L'histoire :
Au XVIIIe siècle, Blanche de Saint-Ange, une jeune femme de noble condition, a un curieux handicap : elle ne voit pas les couleurs. Par ses yeux, le monde entier est en « niveaux de gris ». A 19 ans, sa famille la sort du couvent pour la marier au vieil et hideux Antoine du Beau-Près, qu’elle découvre le jour de ses noces. Sitôt la cérémonie achevée, elle est conduite en sa nouvelle propriété, sur une île austère et isolée… et doit attendre quelques mois le retour de son époux, en déplacement pour « affaires », afin de célébrer sa nuit de noce. Elle est présentée à la dizaine de domestiques qui l’entourera désormais, ainsi qu’à son tuteur, le libidineux père André. Elle découvre aussi Toumaï, un jeune nègre solidement bâti… mais étant donné qu’elle ne peut correctement distinguer sa couleur de peau, elle le salue tel un domestique, au lieu de le mépriser comme l’esclave qu’il est. Les premiers jours, elle découvre sa nouvelle vie, d’une tristesse inouïe, faite d’apparence et d’ennui, coincée entre l’hypocrisie des gens de son milieu et la distance des domestiques. En outre, le père André n’a de cesse de la saouler avec les convenances et de contenir sa soif de culture. Par d’innombrables discussions stériles, il lui rappelle les bons vieux préceptes de l’Eglise catholique : la femme se doit d’être soumise à son époux et le nègre est une sorte de chainon manquant entre l’homme et le singe. Blanche partage pourtant avec Toumaï une vision commune du monde…
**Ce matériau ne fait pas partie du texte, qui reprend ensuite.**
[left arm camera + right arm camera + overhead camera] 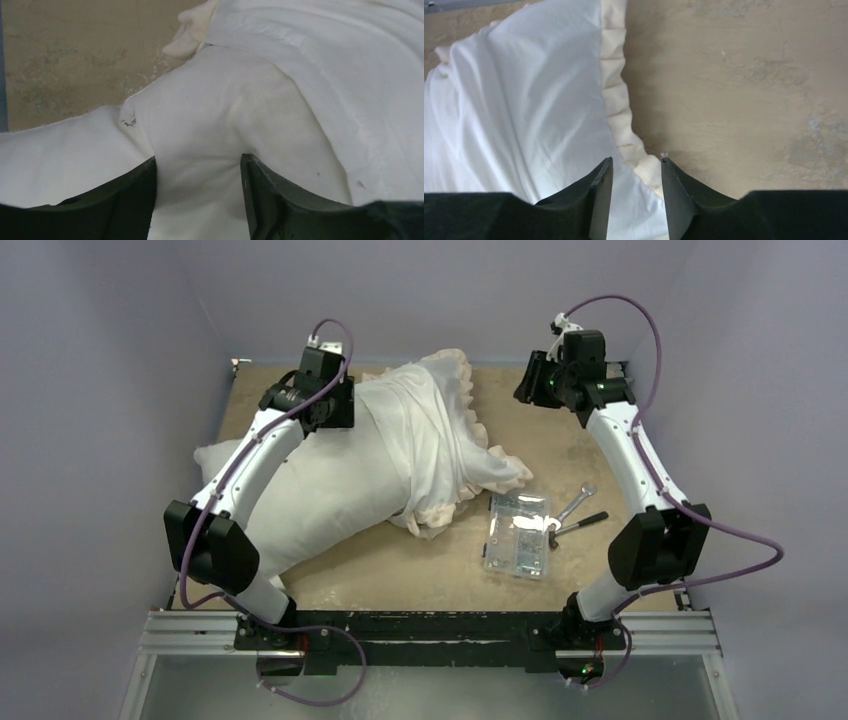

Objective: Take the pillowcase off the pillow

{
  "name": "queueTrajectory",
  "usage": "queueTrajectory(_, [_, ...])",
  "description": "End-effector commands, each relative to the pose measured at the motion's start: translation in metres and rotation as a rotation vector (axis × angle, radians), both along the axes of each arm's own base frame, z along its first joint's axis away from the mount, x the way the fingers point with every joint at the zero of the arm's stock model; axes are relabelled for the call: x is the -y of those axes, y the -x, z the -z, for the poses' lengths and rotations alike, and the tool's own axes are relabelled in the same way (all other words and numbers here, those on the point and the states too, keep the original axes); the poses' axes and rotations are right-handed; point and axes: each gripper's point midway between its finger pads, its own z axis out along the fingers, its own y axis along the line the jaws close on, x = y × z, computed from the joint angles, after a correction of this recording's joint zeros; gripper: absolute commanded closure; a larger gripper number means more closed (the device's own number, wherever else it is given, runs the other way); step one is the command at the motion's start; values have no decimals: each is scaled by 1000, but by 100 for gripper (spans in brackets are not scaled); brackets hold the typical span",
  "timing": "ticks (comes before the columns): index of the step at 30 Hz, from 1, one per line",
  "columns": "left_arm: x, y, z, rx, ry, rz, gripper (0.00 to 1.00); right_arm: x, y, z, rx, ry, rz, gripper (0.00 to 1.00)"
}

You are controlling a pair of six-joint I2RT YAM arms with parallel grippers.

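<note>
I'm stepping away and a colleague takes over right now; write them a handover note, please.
Left gripper: open, fingers straddling a bulge of the plump plain white pillow.
Right gripper: open, empty, over the cream ruffled frill of the white-backed fabric pillowcase.
The pillow lies diagonally on the tan table; the pillowcase, white side out, is bunched over its far end only.
Done: most of the pillow is bare.
Left: grip the frilled edge and pull the cover off that end, probably while the left gripper pins the pillow.
</note>
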Motion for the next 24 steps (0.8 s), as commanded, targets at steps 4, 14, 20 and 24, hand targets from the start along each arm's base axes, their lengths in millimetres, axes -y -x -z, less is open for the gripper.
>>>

Ce qu'on en pense sur la planète BD :
Thierry Chavant ne perd pas de temps : dès la première planche, on est confronté de manière très explicite au contexte abominable dans lequel évolue l’héroïne, un milieu de haute condition, à cette époque d’une austérité affligeante. La pauvre Blanche est en effet tirée de son couvent pour être mariée et immédiatement exilée de force (elle découvre son père, son frère et son mari le jour même… mais peu importe : on n’en voit même pas les visages !). Puis le lecteur sent tout aussi rapidement poindre l’idylle naissante entre cette héroïne éclairée et l’esclave noir Toumaï, un amour interdit qui constitue le sujet du triptyque annoncé. Chavant joue astucieusement avec l’époque, les conventions et la symbolique. Le handicap oculaire de Blanche, son prénom et son sexe participent pleinement de la démonstration. En effet, selon la « classification » établie à l’époque par l’Eglise, la femme et le nègre sont d’un rang inférieur à l’homme… Au-delà du fait qu’elle ne peut distinguer clairement la couleur de peau des noirs, à quel niveau précisément, sur cette échelle absurde, se trouve Blanche qui, à l’instar de certains animaux, ne distingue le monde qu’en noir et blanc ? Réaliste, le dessin n’est certes pas des plus peaufinés, mais il a le mérite d’être impeccablement cadré, rythmé et découpé, pour un épisode pilote qui révoltera plus d’un lecteur. Et pourtant, le simple fait qu’il y ait encore, aujourd’hui au XXIe siècle, besoin d’une Halde, prouve qu’en matière de tolérance et de race, les préjugés sont tenaces. A chaque époque son curseur…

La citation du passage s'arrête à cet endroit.